The data below should be printed in full, exactly, and without any of its images.

#### Dataset section:
☆ ☆ ☆ ☆ ☆

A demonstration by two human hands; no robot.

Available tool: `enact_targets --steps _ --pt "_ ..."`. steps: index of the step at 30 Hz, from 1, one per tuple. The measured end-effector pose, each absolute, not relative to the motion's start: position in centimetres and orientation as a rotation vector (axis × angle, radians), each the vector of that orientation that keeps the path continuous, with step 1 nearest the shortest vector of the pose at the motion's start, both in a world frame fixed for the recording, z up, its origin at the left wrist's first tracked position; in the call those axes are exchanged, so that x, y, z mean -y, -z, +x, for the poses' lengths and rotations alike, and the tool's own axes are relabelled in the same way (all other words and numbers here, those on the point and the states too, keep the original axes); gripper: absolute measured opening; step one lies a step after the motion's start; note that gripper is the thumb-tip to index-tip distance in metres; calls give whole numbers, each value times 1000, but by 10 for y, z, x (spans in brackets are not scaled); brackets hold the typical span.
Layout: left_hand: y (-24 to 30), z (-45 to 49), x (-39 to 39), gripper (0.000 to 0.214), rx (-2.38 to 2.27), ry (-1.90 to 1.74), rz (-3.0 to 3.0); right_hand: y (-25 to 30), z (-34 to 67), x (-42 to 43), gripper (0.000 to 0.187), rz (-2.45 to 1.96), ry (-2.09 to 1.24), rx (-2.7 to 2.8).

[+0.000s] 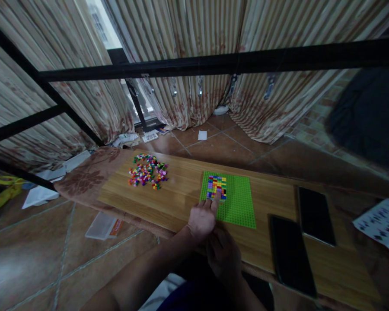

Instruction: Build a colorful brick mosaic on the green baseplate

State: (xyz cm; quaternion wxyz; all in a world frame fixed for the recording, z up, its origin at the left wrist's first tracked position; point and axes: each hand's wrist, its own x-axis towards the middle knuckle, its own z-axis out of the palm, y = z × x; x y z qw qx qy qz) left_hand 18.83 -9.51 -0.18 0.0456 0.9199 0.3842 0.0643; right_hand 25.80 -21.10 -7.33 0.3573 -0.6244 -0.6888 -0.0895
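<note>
My left hand (202,218) reaches over the near edge of a green baseplate (236,203). Its index finger is stretched out, its tip on the near part of a block of multicoloured toy bricks (217,185). The other fingers are bent a little, and nothing shows in them. These bricks stand in tight rows on the plate's left part. Close behind the left wrist, at the table's front edge, my right hand (225,255) is closed with its fingers curled together. Whatever it may hold is hidden.
A loose pile of small coloured bricks (145,170) lies left on the wooden table (181,181). Two dark phone- or tablet-like slabs (291,255) lie right. A black metal rail (194,66) crosses beyond the table. A clear plastic box (100,225) is on the floor.
</note>
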Motion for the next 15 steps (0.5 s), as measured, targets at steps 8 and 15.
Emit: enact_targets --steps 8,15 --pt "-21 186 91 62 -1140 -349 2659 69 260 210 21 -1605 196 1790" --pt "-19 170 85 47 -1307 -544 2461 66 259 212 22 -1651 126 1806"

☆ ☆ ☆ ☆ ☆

#### Exercise output:
A demonstration by two human hands; no robot.

Available tool: `enact_targets --steps _ --pt "_ ..."`. steps: index of the step at 30 Hz, from 1, one per tuple. The measured end-effector pose, each absolute, not relative to the motion's start: position in centimetres and orientation as a rotation vector (axis × angle, radians), each the vector of that orientation that keeps the path continuous, with step 1 nearest the shortest vector of the pose at the motion's start, both in a world frame fixed for the recording, z up, its origin at the left wrist's first tracked position; in the call those axes are exchanged, so that x, y, z mean -y, -z, +x, for the poses' lengths and rotations alike, and the tool's own axes are relabelled in the same way (all other words and numbers here, those on the point and the states too, keep the original axes); gripper: absolute measured opening; step one lies a step after the motion's start; note that gripper is the thumb-tip to index-tip distance in metres; calls give whole numbers, each value times 1000, but by 10 for y, z, x (spans in brackets are not scaled); brackets hold the typical span.
Layout: left_hand: y (-24 to 30), z (-45 to 49), x (-39 to 39), gripper (0.000 to 0.214), rx (-2.38 to 2.27), ry (-1.90 to 1.74), rz (-3.0 to 3.0); right_hand: y (-25 to 30), z (-34 to 67), x (-42 to 43), gripper (0.000 to 0.187), rz (-2.45 to 1.96), ry (-2.09 to 1.24), rx (-2.7 to 2.8).

[+0.000s] 

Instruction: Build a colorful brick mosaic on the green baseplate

State: (xyz cm; quaternion wxyz; all in a world frame fixed for the recording, z up, its origin at the left wrist's first tracked position; point and axes: each hand's wrist, its own x-axis towards the middle knuckle, its own z-axis out of the palm, y = z × x; x y z qw qx qy qz) left_hand 18.83 -9.51 -0.18 0.0456 0.9199 0.3842 0.0643; right_hand 25.80 -21.10 -7.33 0.3573 -0.6244 -0.6888 -0.0895
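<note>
My left hand (202,218) reaches over the near edge of a green baseplate (236,203). Its index finger is stretched out, its tip on the near part of a block of multicoloured toy bricks (217,185). The other fingers are bent a little, and nothing shows in them. These bricks stand in tight rows on the plate's left part. Close behind the left wrist, at the table's front edge, my right hand (225,255) is closed with its fingers curled together. Whatever it may hold is hidden.
A loose pile of small coloured bricks (145,170) lies left on the wooden table (181,181). Two dark phone- or tablet-like slabs (291,255) lie right. A black metal rail (194,66) crosses beyond the table. A clear plastic box (100,225) is on the floor.
</note>
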Motion for the next 15 steps (0.5 s), as measured, targets at steps 8 and 15.
Emit: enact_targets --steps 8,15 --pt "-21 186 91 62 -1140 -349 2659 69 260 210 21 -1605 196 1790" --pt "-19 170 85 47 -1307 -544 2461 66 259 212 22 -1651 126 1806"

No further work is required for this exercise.